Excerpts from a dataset

========

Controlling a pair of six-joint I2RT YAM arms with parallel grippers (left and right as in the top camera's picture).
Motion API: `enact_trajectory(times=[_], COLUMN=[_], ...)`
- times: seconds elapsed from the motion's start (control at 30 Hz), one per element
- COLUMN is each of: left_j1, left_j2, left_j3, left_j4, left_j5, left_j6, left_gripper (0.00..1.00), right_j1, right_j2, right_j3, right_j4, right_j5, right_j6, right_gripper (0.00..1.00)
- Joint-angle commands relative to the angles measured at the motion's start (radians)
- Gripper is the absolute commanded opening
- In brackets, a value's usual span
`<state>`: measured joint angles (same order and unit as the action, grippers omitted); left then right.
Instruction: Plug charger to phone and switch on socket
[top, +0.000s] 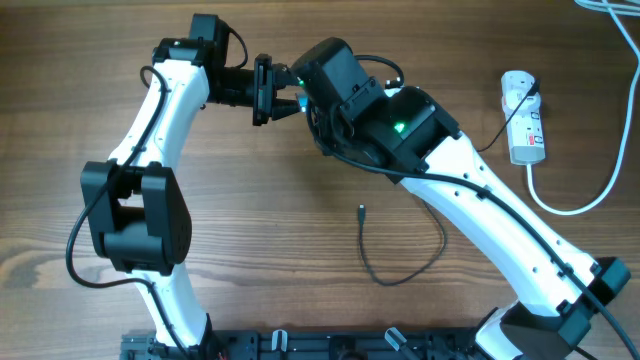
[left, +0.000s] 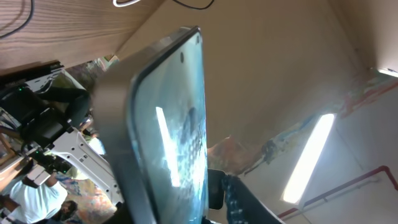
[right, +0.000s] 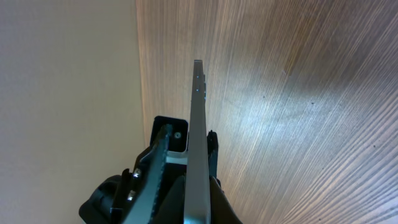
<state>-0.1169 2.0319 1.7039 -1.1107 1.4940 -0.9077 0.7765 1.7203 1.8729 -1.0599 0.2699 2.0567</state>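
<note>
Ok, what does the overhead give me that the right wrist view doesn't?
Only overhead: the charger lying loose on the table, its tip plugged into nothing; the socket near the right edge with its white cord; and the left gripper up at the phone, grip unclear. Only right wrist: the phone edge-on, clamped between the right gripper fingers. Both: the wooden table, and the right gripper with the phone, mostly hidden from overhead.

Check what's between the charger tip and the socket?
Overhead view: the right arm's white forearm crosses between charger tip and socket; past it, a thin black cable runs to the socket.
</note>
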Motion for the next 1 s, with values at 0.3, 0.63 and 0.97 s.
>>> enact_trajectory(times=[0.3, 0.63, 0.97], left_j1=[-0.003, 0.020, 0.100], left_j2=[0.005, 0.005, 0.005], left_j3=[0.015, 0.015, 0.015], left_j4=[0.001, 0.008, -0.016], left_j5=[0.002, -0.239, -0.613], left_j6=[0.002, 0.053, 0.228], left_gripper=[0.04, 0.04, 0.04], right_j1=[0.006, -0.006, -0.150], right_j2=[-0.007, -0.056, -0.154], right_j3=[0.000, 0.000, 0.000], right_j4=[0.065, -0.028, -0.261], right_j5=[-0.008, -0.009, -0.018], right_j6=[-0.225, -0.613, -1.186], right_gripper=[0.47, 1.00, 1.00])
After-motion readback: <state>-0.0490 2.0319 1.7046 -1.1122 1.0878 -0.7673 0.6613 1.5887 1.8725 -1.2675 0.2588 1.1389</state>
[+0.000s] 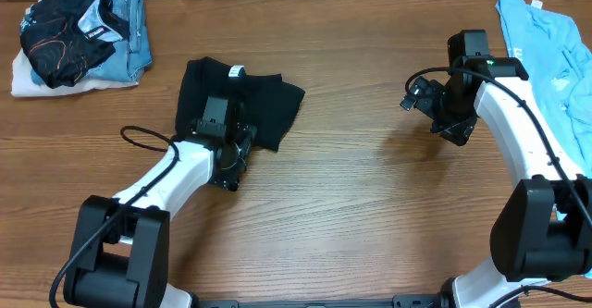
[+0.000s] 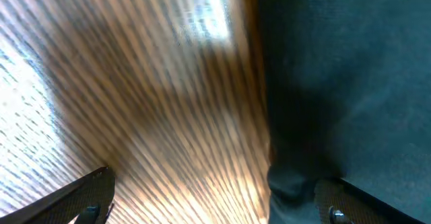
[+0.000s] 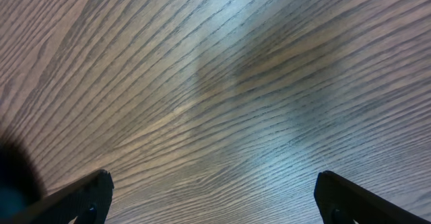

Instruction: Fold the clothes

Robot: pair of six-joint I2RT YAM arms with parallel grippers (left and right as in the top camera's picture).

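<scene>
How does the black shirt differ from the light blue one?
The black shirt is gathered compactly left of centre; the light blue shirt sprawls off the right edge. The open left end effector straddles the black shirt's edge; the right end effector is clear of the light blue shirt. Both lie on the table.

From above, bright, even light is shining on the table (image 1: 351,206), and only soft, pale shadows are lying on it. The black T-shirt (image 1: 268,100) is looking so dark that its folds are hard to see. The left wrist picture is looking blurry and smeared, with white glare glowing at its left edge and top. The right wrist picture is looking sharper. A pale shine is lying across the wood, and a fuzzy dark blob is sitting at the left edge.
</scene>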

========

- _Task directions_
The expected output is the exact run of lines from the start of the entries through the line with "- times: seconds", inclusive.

- _Solved problem_
Controlling a pair of six-joint I2RT YAM arms with parallel grippers (left and right as in the top camera's picture).
Motion API: `enact_trajectory(times=[_], COLUMN=[_], ...)`
- times: seconds elapsed from the motion's start (control at 30 Hz), one per element

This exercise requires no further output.